Try it —
The whole listing is to be written out again exactly; the pictures are not.

***

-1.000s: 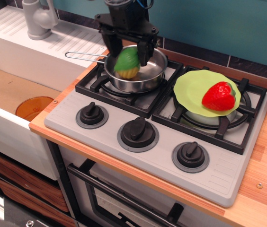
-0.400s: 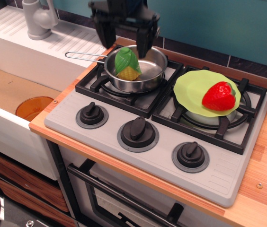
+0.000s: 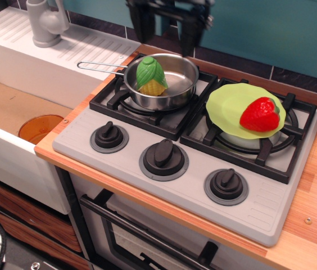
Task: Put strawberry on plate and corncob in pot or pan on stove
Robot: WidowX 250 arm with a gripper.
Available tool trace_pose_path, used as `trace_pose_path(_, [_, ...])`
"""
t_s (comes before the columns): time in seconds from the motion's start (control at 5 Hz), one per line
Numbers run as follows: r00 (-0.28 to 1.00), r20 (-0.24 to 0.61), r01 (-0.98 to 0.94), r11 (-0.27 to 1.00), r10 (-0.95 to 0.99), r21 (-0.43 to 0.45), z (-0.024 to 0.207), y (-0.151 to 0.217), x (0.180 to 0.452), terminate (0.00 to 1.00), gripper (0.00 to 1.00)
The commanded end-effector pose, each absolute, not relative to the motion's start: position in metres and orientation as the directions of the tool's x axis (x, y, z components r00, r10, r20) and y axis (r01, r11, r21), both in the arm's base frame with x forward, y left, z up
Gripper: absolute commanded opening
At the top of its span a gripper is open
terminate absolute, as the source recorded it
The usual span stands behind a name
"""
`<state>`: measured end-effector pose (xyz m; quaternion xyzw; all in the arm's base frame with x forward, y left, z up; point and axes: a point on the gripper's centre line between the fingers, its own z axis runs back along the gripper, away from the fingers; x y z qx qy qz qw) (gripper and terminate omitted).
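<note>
Since a moment ago the gripper (image 3: 167,40) has risen clear of the pot (image 3: 176,84) and now hangs above its far rim at the top edge of the view, its two black fingers (image 3: 191,35) spread wide with nothing between them; only their lower parts show, the rest being cut off by the frame. Left behind inside the pot, the corncob (image 3: 151,76) sits against the left wall, its ribbed green husk cap uppermost and a band of yellow kernels showing below it, tilted a little. That pot rests on the grate of the rear-left burner of the stove (image 3: 248,216), and its thin wire handle (image 3: 99,66) reaches out past the stove's left edge toward the white draining board (image 3: 40,56). On the right-hand burner lies the lime-green plate (image 3: 229,109), and the strawberry (image 3: 259,115) rests on the plate's right part, near its rim, with the small green leaf top pointing toward the back right corner of the stove. Three black knobs (image 3: 163,155) run in a row along the stove's front edge. Beyond the stove's left edge, an orange disc (image 3: 40,127) lies low in the sink basin.
</note>
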<state>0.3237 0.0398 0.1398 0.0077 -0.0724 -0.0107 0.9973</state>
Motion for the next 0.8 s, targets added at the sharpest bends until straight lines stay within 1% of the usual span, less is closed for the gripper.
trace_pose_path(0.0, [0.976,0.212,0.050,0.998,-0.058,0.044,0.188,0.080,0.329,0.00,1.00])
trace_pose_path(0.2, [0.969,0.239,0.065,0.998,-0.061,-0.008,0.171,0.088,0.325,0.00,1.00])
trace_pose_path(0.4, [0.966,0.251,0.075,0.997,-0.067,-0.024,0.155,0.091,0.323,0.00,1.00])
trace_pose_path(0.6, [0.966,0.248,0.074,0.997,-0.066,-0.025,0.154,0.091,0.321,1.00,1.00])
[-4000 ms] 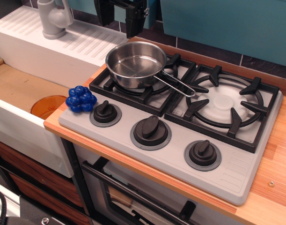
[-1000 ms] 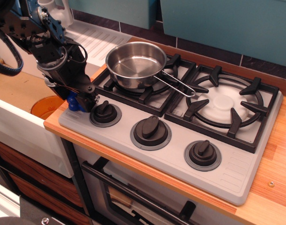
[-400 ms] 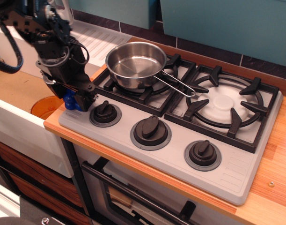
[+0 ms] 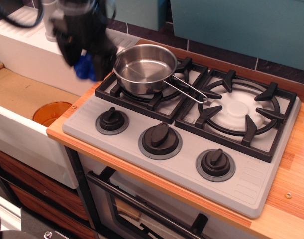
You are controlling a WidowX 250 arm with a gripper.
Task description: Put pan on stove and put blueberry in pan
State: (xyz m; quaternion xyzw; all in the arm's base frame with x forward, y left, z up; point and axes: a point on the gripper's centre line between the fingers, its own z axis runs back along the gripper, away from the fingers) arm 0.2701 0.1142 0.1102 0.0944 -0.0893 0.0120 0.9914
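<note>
The shiny steel pan (image 4: pixel 144 67) sits on the left burner grate of the grey stove (image 4: pixel 181 154), its wire handle pointing right. My gripper (image 4: pixel 89 67), blurred by motion, hangs just left of the pan's rim, above the counter. It is shut on the blue blueberry cluster (image 4: pixel 84 67), which shows between the black fingers. The berry is lifted off the stove corner where it lay.
An orange disc (image 4: pixel 50 112) lies in the sink basin at the left. A white drainboard (image 4: pixel 42 47) and a grey tap (image 4: pixel 50 20) stand behind. Three black knobs (image 4: pixel 159 139) line the stove front. The right burner (image 4: pixel 239 112) is bare.
My gripper closed on the blueberry at the stove's front-left corner, then rose fast and moved back and right toward the pan, carrying the berry.
</note>
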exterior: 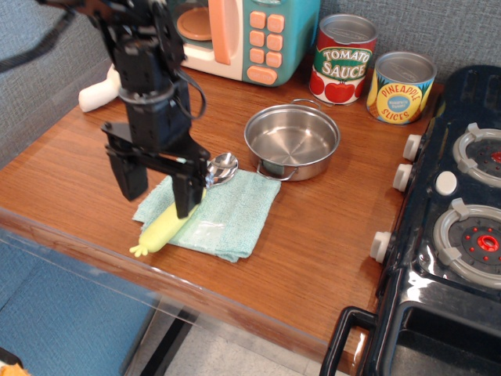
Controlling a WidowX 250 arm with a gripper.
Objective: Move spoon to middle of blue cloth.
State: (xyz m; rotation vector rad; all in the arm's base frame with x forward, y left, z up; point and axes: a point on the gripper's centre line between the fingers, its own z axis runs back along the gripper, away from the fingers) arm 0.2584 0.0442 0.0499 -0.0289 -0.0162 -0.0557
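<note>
Spoon [182, 210] on blue cloth [227, 211], seemingly off-centre

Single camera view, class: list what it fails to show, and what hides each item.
- Pale yellow-green plastic-handled spoon: mid-handle covered by black gripper.
- Light aqua-blue terry cloth: left part behind gripper and spoon.
- White toy mushroom: cap hidden by arm.
- Black toy stove: cut by right edge.

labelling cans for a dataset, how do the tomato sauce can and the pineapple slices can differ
The tomato sauce can has a red and green label; the pineapple slices can has a yellow and blue one. The tomato can is taller and stands left, nearer the toy microwave. Both stand upright against the back wall, open-topped.
</note>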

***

Output —
-1.000s: 
-0.400s: 
+0.000s: 
Task: Put strawberry on plate and corncob in pot or pan on stove
Robot: WidowX 250 arm with a gripper.
Available tool trace_pose_path, used as `trace_pose_path(_, [_, ...])`
"""
t_s (comes before the columns): time in seconds from the motion's start (control at 5 Hz), one per line
Numbers run as follows: r00 (-0.28 to 1.00), r20 (-0.24 to 0.61), r01 (-0.98 to 0.94), r11 (-0.27 to 1.00), r10 (-0.95 to 0.99), r21 (-0.43 to 0.45), z (-0.024 to 0.207), y (-0.151 to 0.217), x (0.180 to 0.452), terminate (0.00 to 1.00), gripper (0.00 to 1.00)
The commanded end-effector pose, each absolute, not relative to the motion's start: position in metres and orientation as the directions of the tool's x axis (x, y, z components r00, r10, r20) and y axis (r01, r11, r21), both in the arm's base frame with x forward, y left, z up
Gripper: absolute commanded opening
At the top of its span a gripper is open
terminate absolute, as the source recorded it
The usual span stands behind a name
"""
`<state>`: measured end-effector pose (xyz m; quaternion xyzw; all in the arm's base frame with x forward, y left, z up; point and axes: a point on the gripper's centre line between the fingers, its own z axis runs back along the gripper, away from the fingers; x y z qx qy qz qw) (gripper and terminate omitted).
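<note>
Since a moment ago the gripper (image 3: 167,40) has risen clear of the pot (image 3: 176,84) and now hangs above its far rim at the top edge of the view, its two black fingers (image 3: 191,35) spread wide with nothing between them; only their lower parts show, the rest being cut off by the frame. Left behind inside the pot, the corncob (image 3: 151,76) sits against the left wall, its ribbed green husk cap uppermost and a band of yellow kernels showing below it, tilted a little. That pot rests on the grate of the rear-left burner of the stove (image 3: 248,216), and its thin wire handle (image 3: 99,66) reaches out past the stove's left edge toward the white draining board (image 3: 40,56). On the right-hand burner lies the lime-green plate (image 3: 229,109), and the strawberry (image 3: 259,115) rests on the plate's right part, near its rim, with the small green leaf top pointing toward the back right corner of the stove. Three black knobs (image 3: 163,155) run in a row along the stove's front edge. Beyond the stove's left edge, an orange disc (image 3: 40,127) lies low in the sink basin.
</note>
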<state>0.3237 0.0398 0.1398 0.0077 -0.0724 -0.0107 0.9973</state>
Motion for the next 0.8 s, targets added at the sharpest bends until straight lines stay within 1% of the usual span, less is closed for the gripper.
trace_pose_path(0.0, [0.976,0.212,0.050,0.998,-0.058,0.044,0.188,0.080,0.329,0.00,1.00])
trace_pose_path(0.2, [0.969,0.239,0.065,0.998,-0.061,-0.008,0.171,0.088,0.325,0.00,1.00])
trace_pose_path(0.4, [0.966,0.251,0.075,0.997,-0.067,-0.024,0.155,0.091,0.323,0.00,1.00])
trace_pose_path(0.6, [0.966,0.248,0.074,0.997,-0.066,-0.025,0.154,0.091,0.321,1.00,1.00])
[-4000 ms] 
[-1000 ms] 
[-400 ms] 
[+0 ms] 
You are controlling a WidowX 250 arm with a gripper.
Task description: Put pan on stove and put blueberry in pan
State: (xyz m; quaternion xyzw; all in the arm's base frame with x forward, y left, z up; point and axes: a point on the gripper's centre line between the fingers, its own z axis runs back along the gripper, away from the fingers) arm 0.2701 0.1142 0.1102 0.0944 -0.0893 0.0120 0.9914
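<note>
The shiny steel pan (image 4: pixel 144 67) sits on the left burner grate of the grey stove (image 4: pixel 181 154), its wire handle pointing right. My gripper (image 4: pixel 89 67), blurred by motion, hangs just left of the pan's rim, above the counter. It is shut on the blue blueberry cluster (image 4: pixel 84 67), which shows between the black fingers. The berry is lifted off the stove corner where it lay.
An orange disc (image 4: pixel 50 112) lies in the sink basin at the left. A white drainboard (image 4: pixel 42 47) and a grey tap (image 4: pixel 50 20) stand behind. Three black knobs (image 4: pixel 159 139) line the stove front. The right burner (image 4: pixel 239 112) is bare.
My gripper closed on the blueberry at the stove's front-left corner, then rose fast and moved back and right toward the pan, carrying the berry.
</note>
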exterior: 
Controlling a WidowX 250 arm with a gripper.
Objective: Move spoon to middle of blue cloth.
State: (xyz m; rotation vector rad; all in the arm's base frame with x forward, y left, z up; point and axes: a point on the gripper's centre line between the fingers, its own z axis runs back along the gripper, away from the fingers) arm 0.2584 0.0442 0.0499 -0.0289 -0.0162 -0.0557
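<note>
Spoon [182, 210] on blue cloth [227, 211], seemingly off-centre

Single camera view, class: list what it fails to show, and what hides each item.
- Pale yellow-green plastic-handled spoon: mid-handle covered by black gripper.
- Light aqua-blue terry cloth: left part behind gripper and spoon.
- White toy mushroom: cap hidden by arm.
- Black toy stove: cut by right edge.

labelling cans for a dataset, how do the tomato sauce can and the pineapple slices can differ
The tomato sauce can has a red and green label; the pineapple slices can has a yellow and blue one. The tomato can is taller and stands left, nearer the toy microwave. Both stand upright against the back wall, open-topped.
</note>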

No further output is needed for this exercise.